そんな結城の様子をみて、拓海はなんとなくぴんときた。


「おい、お前一人じゃなかったろ?」

「ああ、友達と」

「結城の友達、女しかいないじゃん」

「うん、紗英と」


拓海は呆れた。
「なんで、女の子となんか行ったんだよ」

「だって、メールに暇って入ったから、じゃあ飲む? って返しただけだよ」

「お前、馬鹿だな」
拓海は結城を鼻で笑った。

「なんだよ。頭はいい方だぞ」

「そういう頭じゃなくてさ。紗英って、めちゃくちゃ美人じゃないか」

「かな?」

「そうだよ。モデルしてたときに知り合ったんだろ」

「うん」

「その子はきっと、紗英を見て落ち込んだんだよ。その子ってどんなこ?」拓海は聞いた。

「普通の子」
結城が言った。

「じゃあ、きっとそうだ」
拓海はビールを一口のんで、そう言い放った。

「だって、ただの友達じゃないか。俺は友達と一緒に歩けないの?」

「本当にただの友達?」
拓海はちらっと結城の様子をうかがった。

「うん。やってないよ」
結城はそう言うと、缶の中からピスタチオだけ選り出した。

「おい、ピスタチオなくなっちゃうだろう」

「俺、これが食べたい」
結城は拓海が手を出せないように、缶を引き寄せた。

「キスは?」
拓海は腕をのばして缶をとろうとした。

「……それは、ちょっとしたかな?」
結城は急いでピスタチオを五個ほどとると、缶を拓海に返して来た。

「ほら!」
拓海はそれみろ、という顔をして見せた。

「でもやってない!」
口をもぐもぐさせながら、結城が抗議する。

「気軽に手を出すのはやめたんだ! セフレはつくらない。これだって言う子にしか、手を出さないって決めた」

「キスはいいのか? 随分思わせぶりじゃないか」

「そりゃ……なんか、今、したほうがいいのかなあっていう雰囲気ってあるじゃないか」
結城がビールを飲む。

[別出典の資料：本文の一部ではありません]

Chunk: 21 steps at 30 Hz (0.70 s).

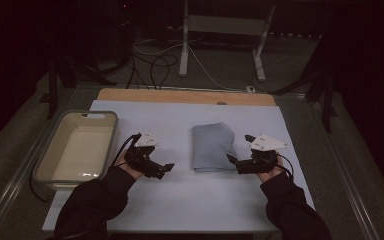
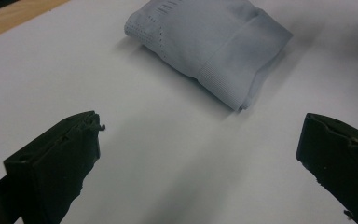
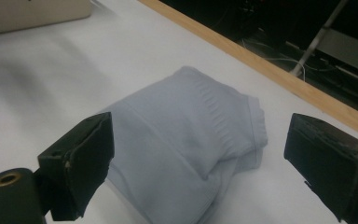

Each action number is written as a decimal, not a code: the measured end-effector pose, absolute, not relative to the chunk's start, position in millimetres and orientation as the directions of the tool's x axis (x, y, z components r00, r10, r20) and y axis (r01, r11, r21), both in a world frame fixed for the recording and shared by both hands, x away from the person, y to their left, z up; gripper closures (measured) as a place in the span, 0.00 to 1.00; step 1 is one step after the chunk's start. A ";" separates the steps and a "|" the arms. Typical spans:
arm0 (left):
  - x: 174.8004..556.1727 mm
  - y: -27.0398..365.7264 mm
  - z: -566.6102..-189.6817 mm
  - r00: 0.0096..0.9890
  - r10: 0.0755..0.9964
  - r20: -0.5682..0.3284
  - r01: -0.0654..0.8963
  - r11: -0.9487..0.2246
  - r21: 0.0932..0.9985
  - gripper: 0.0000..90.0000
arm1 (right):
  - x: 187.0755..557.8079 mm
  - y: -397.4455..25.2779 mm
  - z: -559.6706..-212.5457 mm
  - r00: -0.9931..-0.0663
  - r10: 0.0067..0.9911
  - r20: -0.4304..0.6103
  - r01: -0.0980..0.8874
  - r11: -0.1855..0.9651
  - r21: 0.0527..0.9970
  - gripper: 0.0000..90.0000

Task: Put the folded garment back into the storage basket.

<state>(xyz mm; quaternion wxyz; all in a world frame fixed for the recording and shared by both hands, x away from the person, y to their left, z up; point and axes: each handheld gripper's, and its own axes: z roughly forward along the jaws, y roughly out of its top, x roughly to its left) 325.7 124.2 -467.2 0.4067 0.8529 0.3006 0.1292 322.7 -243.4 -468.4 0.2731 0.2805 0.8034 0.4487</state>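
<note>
Folded cloth (image 1: 212, 146) lies mid-worktop (image 1: 180, 200); left gripper (image 1: 164, 170) and right gripper (image 1: 236, 164) flank it, both spread, empty. Risk: a one-layer pinch would unfold the stack on lifting

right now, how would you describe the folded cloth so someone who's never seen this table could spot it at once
Start from the white sheet covering the table. The folded cloth lies near its middle, between the left gripper and right gripper, both open. It is the only soft thing there: a pale blue-grey knit bundle with a ribbed band, unlike the hard cream tub at the left edge.
</note>
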 end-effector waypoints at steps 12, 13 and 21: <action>338.7 112.4 -474.7 0.789 0.610 -0.068 0.440 -0.486 0.755 0.00 | 332.5 -244.2 -480.5 -0.690 0.705 -0.165 0.241 0.438 0.866 0.09; 340.4 111.4 -475.7 0.787 0.613 -0.068 0.445 -0.487 0.751 0.00 | 333.2 -243.9 -481.2 -0.689 0.705 -0.165 0.243 0.440 0.864 0.09; 352.1 106.0 -479.5 0.768 0.628 -0.130 0.502 -0.463 0.731 0.00 | 339.5 -240.4 -486.6 -0.692 0.706 -0.151 0.262 0.441 0.858 0.09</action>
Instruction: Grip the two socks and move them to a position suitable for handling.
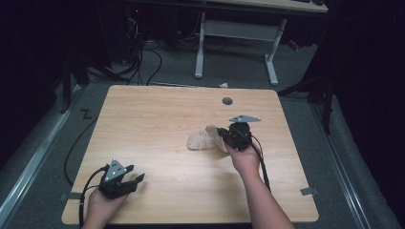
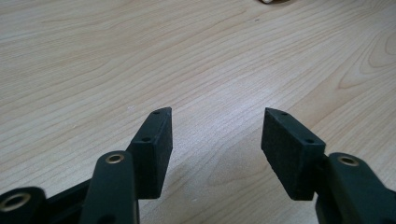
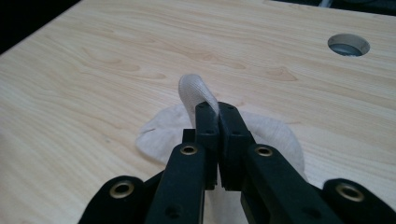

もうほとんど空だ。

「もう一本飲む?」
拓海が聞くと、結城は首を振った。

「どうして、こんな男が人気なんだろ」
拓海は缶からピスタチオを選り出し始めた。

「やっぱ、顔じゃない?」
結城がにやりと笑う。

「こんな、男か女かわかんないような、顔が?」

「セクシーだろ」

「ふざけんな」
拓海はビールを飲み干し、缶を握りつぶす。

「ピスタチオ」
拓海の握るいくつかのピスタチオに、結城が手を伸ばした。

「駄目」

「なんでだよ」

「腹立つから」
拓海はそういうと立ち上がった。

「俺は昔からこの顔なんだから、仕方ないだろ。女みたいって言うなよ。お前なんか子供みたいな顔じゃないか。ちびだし。いつまでたっても、大人の色気が出てこない」

「おい、童顔のこと、いうなよ」
拓海はキッチンで、ピスタチオの殻をむく。

「お前だって、女みたいだって言ったじゃないか」
結城は缶をかき回し
「ピスタチオがもうない!」
と言った。

「これで全部。俺が食べる」

「ずるいぞ」

「お前いっぱい食べたじゃないか」

「俺はピスタチオじゃないと食べたくないんだ」

「わがままだよ。結城は全部がわがまま」
拓海はピスタチオを口に全部入れてしまうと
「おわり!」
と声を上げた。

結城は舌打ちすると
「拓海は意地が悪い」
と言ってソファを立った。

「先、シャワー使う」

「どうぞ。おい、殻とピールの缶、捨てろよ」

「はいはい」
結城は渋々テーブルを掃除すると、洗面所へと立った。